Abruptly leaving the strange refuge of that flat spot, she attacked another ramp that led up to a bigger plateau of flat black water, a pool that had an eddy in it, apparently, rolling backward and allowing her to rest in place. There was no room there to gain any speed for another leap up, so that she appeared to be stuck; but maybe she was only studying her way, or waiting for a moment of reduced flow, because all of a sudden she attacked the water with a fierce flurry of paddle strokes, and seemingly willed her craft up the next pouring ramp. Five or seven desperate seconds later she levelled out again, on a tiny little bench of a refuge that did not have a pushback eddy, judging by the intensity of her maintenance paddling there. After only a few seconds she had to try a ramp to her right or get pushed back off her perch, and so she took off and fought upstream, fists moving fast as a boxer’s, the kayak at an impossible angle, looking like a miracle – until all of sudden it was swept back down, and she had to make a quick turn and then take a wild ride, bouncing down the falls by a different and steeper route than the one she had ascended, losing in a few swift seconds the height that she had taken a minute or two’s hard labour to gain.
‘Wow,’ Frank said, smitten.
She was already almost down to the hissing tapestry of flat river right below him, and he felt an urge to wave to her, or stand and applaud. He restrained himself, not wanting to impose upon another athlete obviously deep in her own space. But he did whip out his cell phone and try out a GPS-oriented directory search, figuring that if she had a cell phone with a transponder in the kayak, it had to be very close to his own phone’s position. He checked his position, entered thirty metres north of that; got nothing. Same with the position twenty metres farther east.

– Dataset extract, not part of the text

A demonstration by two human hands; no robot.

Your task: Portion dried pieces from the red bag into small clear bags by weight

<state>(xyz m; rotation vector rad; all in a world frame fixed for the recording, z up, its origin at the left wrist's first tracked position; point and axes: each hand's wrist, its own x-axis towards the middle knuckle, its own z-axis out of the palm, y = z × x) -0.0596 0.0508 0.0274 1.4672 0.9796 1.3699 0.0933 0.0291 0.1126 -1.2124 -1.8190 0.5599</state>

‘Ah well,’ he said, and stood to go. It was sunset now, and the smooth stretches of the river had turned a pale orange. Time to go home and try to fall asleep.
‘In search of kayaker gal, seen going upstream at Great Falls. Great ride, I love you, please respond.’
He would not send that in to the free papers, but only spoke it as a kind of prayer to the sunset. Down below the kayaker was turning to start upstream again.
It could be said that science is boring, or even that science wants to be boring, in that it wants to be beyond all dispute. It wants to understand the phenomena of the world in ways that everyone can agree on and share; it wants to make assertions from a position that is not any particular subject’s position, assertions that if tested for accuracy by any sentient being would cause that being to agree with the assertions. Complete agreement; the world put under a description – stated that way, it begins to sound interesting.
And indeed it is. Nothing human is boring. Nevertheless, the minute details of the everyday grind involved in any particular bit of scientific practice can be tedious even to the practitioners. A lot of it, as with most work in this world, involves wasted time, false leads, dead ends, faulty equipment, dubious techniques, bad data, and a huge amount of detail work. Only when it is written up in a paper does it tell a tale of things going right, step by step, in meticulous and replicable detail, like a proof in Euclid. That stage is a highly artificial result of a long process of grinding.
In the case of Leo and his lab, and the matter of the new targeted non-viral delivery system from Maryland, several hundred hours of human labour, and many more of computer time, were devoted to an attempted repetition of an experiment described in the crucial paper, ‘In Vivo Insertion of cDNA 1568rr Into CBA/H, BALB/c, and C57BL/6 Mice’.